Nothing in the copy should be a picture; everything else in the listing is to be restated exactly.

::: Collected material

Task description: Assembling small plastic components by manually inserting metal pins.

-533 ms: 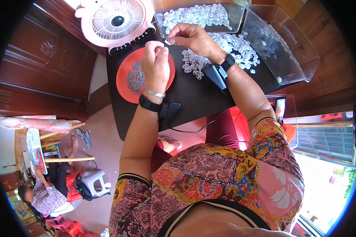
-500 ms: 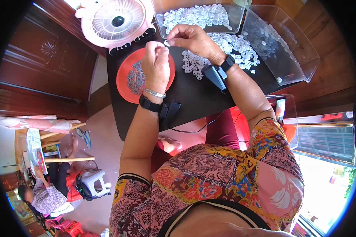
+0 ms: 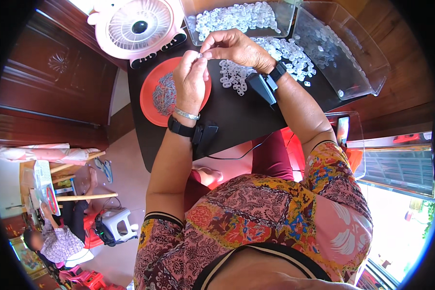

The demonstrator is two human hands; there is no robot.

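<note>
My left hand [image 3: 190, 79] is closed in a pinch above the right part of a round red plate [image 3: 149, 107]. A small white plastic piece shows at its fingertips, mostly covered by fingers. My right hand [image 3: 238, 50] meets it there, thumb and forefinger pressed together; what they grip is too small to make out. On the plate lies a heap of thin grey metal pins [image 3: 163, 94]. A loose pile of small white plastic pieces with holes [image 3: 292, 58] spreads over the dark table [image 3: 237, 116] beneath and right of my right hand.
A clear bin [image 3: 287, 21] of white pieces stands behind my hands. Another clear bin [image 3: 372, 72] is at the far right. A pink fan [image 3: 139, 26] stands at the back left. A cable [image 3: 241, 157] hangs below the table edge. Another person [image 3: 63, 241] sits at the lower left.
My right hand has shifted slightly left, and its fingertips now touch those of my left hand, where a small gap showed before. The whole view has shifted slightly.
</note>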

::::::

Result of this task:
Task description: Assembling small plastic components by manually inserting metal pins.

-533 ms: 
-500 ms: 
+0 ms: 

The demonstrator is two human hands; there is no robot.

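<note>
My left hand [image 3: 190, 79] is closed in a pinch above the right part of a round red plate [image 3: 149, 107]. A small white plastic piece shows at its fingertips, mostly covered by fingers. My right hand [image 3: 238, 50] meets it there, thumb and forefinger pressed together; what they grip is too small to make out. On the plate lies a heap of thin grey metal pins [image 3: 163, 94]. A loose pile of small white plastic pieces with holes [image 3: 292, 58] spreads over the dark table [image 3: 237, 116] beneath and right of my right hand.
A clear bin [image 3: 287, 21] of white pieces stands behind my hands. Another clear bin [image 3: 372, 72] is at the far right. A pink fan [image 3: 139, 26] stands at the back left. A cable [image 3: 241, 157] hangs below the table edge. Another person [image 3: 63, 241] sits at the lower left.
My right hand has shifted slightly left, and its fingertips now touch those of my left hand, where a small gap showed before. The whole view has shifted slightly.
</note>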

What appears above is the complete answer to the exercise.